## Exercise details:
The line containing "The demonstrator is" marks the end; write out exactly every line from the start of the data up to and including it, without the pictures.

## Working data:
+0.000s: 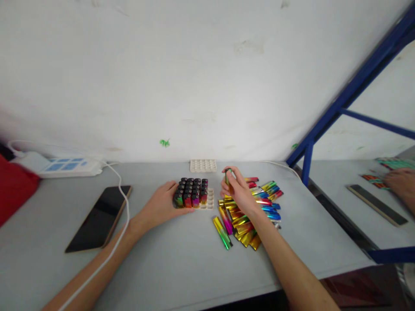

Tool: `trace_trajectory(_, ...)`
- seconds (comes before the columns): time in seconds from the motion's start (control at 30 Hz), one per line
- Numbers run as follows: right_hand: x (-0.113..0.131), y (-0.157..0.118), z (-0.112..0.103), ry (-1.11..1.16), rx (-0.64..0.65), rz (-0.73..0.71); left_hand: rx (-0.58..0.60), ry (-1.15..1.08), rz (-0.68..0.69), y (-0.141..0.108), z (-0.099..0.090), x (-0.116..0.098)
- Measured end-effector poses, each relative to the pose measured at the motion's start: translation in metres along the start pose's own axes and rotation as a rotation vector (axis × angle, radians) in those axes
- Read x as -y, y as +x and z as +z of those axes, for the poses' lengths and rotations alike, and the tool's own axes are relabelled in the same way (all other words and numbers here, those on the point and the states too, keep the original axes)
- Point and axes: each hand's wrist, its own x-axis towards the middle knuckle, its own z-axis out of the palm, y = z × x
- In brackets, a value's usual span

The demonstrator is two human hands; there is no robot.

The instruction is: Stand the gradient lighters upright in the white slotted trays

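My left hand (167,198) is wrapped round the left side of a white tray (210,199) and the lighters in it. Several black-topped lighters (191,191) stand upright there in rows; the tray's right-hand slots hold nothing. Above a loose pile, my right hand (238,188) pinches one lighter (228,176) upright between thumb and fingers. Shiny gold, red, blue and green lighters (246,222) lie heaped under and beside that hand. A single gold-green lighter (222,233) rests at the pile's near left edge.
A second white tray (202,165) sits by the wall. On the left lie a phone (99,218), a power strip (69,167) and a white cable (127,207) crossing over my left forearm. A blue metal frame (308,160) stands at right, with another person's hand (400,185) beyond it.
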Motion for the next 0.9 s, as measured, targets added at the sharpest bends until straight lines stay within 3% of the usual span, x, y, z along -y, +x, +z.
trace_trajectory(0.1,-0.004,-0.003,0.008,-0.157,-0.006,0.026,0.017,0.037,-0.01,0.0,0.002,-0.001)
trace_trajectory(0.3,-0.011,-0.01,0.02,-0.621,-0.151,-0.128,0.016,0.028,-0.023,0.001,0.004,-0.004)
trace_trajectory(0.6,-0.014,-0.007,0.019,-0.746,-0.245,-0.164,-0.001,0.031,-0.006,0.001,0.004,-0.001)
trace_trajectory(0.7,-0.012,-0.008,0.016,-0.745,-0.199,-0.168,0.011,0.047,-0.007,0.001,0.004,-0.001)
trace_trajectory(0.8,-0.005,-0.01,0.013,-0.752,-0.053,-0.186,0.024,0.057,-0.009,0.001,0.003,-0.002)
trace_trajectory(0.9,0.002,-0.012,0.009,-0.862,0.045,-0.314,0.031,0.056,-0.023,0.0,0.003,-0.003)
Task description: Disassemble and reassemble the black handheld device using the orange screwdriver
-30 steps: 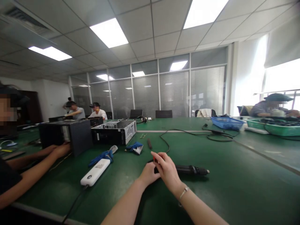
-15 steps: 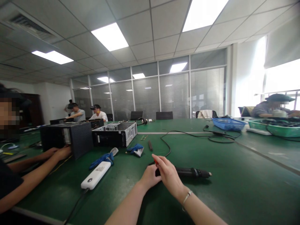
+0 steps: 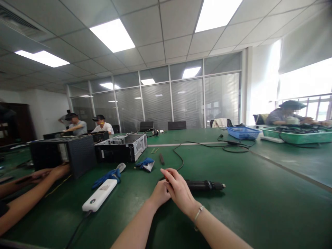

## Problem solution:
+0.000s: 

Tool: `trace_trajectory(_, ...)`
- seconds (comes before the columns): time in seconds from the motion's start (control at 30 Hz), one per line
- Numbers run as follows: right_hand: x (-0.113..0.131), y (-0.157..0.118), z (-0.112..0.103), ry (-1.11..1.16), rx (-0.64..0.65), rz (-0.73..0.71); left_hand: rx (-0.58..0.60), ry (-1.15..1.08), rz (-0.68..0.69), y (-0.141..0.108), z (-0.099..0.090), x (-0.116..0.098)
- Measured end-effector poses, each relative to the pose measured at the motion's start: translation in metres along the start pose's own axes and rotation as a rotation vector (axis × angle, radians) in those axes
- Read x as -y, y as +x and z as +z of those axes, for the poses' lengths and rotations alike, and the tool's own axes are relabelled in the same way (all other words and numbers here, those on the point and the states too, keep the original axes)
- Point and axes: each hand's wrist, its own x-axis towards the middle knuckle, its own z-axis out of the palm, y = z × x
- In brackets, a value's usual span

The demonstrator is two human hands; there is no robot.

There is nothing else to the answer.